- Task to carry out -
Find the word "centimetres" in the records and copy every line where it occurs.

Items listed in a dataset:
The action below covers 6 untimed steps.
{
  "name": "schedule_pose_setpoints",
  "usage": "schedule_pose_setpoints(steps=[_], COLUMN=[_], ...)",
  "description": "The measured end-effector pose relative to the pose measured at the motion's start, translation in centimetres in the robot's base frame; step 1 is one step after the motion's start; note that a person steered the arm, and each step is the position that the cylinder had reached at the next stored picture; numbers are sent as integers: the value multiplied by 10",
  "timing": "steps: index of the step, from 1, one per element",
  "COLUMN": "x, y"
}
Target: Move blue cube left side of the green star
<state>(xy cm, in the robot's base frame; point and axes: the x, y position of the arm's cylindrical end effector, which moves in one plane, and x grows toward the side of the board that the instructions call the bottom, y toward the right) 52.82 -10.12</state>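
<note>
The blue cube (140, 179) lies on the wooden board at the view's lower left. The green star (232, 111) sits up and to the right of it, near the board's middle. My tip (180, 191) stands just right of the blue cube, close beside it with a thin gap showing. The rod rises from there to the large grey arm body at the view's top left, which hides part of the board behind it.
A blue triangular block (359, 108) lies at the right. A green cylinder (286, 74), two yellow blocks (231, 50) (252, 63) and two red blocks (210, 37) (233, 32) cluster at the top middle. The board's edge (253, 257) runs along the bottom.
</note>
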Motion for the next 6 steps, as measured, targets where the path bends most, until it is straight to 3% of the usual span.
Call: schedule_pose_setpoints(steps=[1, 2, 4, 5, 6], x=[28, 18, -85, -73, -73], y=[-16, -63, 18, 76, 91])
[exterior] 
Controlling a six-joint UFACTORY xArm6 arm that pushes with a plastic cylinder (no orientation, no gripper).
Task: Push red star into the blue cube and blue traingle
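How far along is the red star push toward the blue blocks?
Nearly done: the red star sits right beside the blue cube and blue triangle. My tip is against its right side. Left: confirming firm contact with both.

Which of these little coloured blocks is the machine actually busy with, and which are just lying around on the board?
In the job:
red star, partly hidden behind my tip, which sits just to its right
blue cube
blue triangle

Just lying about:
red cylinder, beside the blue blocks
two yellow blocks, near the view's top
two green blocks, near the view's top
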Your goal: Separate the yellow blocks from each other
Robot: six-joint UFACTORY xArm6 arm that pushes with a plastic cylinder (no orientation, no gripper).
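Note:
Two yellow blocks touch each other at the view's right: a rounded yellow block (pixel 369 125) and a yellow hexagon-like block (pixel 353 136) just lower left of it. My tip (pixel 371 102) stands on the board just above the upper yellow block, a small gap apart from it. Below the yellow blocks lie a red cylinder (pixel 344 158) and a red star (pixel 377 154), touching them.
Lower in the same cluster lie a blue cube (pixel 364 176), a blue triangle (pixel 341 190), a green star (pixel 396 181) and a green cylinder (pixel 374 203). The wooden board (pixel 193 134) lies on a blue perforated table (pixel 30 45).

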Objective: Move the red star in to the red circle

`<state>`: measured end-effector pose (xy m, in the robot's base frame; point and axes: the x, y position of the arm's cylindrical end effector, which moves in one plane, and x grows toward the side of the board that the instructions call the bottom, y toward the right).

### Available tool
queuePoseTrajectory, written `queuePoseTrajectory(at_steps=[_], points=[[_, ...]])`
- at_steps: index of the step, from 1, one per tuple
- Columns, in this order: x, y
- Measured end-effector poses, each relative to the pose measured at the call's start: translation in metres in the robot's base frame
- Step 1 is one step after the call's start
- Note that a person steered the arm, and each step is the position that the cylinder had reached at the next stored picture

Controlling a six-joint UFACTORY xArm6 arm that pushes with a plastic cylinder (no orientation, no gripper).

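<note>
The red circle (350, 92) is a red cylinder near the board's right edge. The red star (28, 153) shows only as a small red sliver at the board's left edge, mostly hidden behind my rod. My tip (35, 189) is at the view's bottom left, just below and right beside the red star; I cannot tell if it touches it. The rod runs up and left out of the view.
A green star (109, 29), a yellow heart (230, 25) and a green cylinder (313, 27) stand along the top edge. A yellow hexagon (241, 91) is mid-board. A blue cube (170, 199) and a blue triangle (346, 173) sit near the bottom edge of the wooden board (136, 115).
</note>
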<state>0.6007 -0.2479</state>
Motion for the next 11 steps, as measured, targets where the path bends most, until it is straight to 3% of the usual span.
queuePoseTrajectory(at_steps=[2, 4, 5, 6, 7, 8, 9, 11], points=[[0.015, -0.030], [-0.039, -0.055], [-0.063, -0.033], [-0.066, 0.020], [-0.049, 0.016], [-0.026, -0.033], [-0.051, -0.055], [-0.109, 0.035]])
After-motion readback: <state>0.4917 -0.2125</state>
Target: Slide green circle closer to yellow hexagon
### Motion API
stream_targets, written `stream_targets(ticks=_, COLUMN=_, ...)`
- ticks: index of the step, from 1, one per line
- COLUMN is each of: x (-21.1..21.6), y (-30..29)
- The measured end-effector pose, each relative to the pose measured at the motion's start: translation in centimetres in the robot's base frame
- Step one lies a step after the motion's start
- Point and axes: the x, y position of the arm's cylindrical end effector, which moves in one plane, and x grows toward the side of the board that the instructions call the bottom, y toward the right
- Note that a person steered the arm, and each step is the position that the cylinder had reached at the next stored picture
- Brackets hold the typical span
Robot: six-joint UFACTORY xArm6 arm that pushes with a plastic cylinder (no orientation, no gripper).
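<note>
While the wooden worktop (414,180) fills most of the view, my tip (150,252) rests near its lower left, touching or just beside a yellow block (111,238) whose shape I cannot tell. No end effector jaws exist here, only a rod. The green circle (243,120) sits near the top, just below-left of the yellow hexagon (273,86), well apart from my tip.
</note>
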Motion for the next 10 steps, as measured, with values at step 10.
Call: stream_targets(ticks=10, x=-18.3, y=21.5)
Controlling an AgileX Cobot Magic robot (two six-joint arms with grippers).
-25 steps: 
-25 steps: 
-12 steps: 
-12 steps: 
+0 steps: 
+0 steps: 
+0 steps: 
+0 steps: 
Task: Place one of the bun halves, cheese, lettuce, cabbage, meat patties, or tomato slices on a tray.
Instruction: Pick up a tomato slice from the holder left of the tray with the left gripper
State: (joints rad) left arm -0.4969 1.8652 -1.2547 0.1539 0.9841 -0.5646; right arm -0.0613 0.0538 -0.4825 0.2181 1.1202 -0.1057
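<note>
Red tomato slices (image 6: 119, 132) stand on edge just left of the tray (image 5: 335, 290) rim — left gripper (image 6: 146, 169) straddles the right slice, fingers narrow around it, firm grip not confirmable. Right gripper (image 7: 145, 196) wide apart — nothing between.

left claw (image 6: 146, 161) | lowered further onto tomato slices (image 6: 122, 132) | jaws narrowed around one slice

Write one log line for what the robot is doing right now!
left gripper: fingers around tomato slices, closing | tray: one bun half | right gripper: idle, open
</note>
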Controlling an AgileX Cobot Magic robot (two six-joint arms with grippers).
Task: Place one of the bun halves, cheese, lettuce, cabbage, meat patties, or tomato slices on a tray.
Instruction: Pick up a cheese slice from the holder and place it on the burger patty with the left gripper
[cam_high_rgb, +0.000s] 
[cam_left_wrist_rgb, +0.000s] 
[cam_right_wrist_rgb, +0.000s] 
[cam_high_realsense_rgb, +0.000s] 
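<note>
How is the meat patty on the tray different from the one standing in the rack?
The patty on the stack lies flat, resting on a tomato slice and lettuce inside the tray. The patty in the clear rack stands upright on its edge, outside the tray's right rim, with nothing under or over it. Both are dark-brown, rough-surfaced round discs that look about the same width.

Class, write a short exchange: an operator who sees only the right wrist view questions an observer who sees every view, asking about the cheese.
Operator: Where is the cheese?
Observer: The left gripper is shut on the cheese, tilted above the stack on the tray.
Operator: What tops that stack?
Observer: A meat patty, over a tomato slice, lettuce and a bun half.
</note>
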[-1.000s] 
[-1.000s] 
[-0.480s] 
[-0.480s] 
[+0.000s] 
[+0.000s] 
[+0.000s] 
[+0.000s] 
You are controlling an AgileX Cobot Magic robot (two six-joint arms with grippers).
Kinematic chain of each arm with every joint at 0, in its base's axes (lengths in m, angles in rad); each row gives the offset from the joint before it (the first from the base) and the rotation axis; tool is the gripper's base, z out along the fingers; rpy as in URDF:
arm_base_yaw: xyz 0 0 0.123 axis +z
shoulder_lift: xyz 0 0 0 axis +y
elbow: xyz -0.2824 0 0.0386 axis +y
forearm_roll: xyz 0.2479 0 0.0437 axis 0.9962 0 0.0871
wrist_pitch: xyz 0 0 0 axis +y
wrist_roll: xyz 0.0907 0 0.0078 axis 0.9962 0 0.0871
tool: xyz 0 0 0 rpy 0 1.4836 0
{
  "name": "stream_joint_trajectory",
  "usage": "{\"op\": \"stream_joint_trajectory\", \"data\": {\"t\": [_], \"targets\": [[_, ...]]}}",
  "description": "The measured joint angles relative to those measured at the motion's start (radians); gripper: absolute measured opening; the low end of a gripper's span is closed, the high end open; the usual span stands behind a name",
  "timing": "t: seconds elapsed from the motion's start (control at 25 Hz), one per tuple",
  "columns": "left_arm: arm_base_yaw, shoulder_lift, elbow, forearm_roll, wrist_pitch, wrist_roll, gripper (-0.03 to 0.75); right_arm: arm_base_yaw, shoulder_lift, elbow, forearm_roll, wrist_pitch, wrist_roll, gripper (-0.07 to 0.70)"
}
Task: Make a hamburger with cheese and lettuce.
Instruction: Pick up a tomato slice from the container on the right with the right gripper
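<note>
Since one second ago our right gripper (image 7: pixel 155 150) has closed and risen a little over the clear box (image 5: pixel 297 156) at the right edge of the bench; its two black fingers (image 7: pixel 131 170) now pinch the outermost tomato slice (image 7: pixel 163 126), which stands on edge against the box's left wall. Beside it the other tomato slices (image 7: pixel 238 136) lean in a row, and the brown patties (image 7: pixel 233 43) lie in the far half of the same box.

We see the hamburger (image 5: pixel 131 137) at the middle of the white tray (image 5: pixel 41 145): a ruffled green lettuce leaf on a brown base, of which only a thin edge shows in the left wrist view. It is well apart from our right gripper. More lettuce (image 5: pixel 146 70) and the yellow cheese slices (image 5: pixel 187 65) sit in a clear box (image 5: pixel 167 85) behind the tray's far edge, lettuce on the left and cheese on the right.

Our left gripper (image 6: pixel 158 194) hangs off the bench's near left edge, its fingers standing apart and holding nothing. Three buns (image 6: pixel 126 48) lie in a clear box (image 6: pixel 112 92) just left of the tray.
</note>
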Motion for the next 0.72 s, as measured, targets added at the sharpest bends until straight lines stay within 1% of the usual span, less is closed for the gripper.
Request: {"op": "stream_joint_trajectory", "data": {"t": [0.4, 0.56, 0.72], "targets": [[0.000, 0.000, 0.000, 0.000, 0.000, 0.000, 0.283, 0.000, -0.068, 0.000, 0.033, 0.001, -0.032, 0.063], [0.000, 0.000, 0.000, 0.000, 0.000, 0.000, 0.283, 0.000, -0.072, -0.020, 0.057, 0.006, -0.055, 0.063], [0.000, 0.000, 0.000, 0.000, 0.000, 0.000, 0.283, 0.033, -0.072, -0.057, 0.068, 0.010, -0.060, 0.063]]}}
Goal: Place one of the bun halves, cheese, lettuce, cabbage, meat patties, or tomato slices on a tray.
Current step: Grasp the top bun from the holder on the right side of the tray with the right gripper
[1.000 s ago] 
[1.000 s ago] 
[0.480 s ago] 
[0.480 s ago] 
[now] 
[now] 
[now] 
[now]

- Result of the exercise -
  "description": "The measured end-effector pose relative to the pose measured at the motion's start, translation in centimetres in the robot's base frame; step 1 is one step after the motion's start; note that a person steered the arm, and each step is the position that the cylinder had reached at the next stored picture; numbers are sent as integers: the value multiplied by 10",
- The measured end-effector pose, each relative to the pose measured at the motion's start: translation in centimetres in the robot's base frame

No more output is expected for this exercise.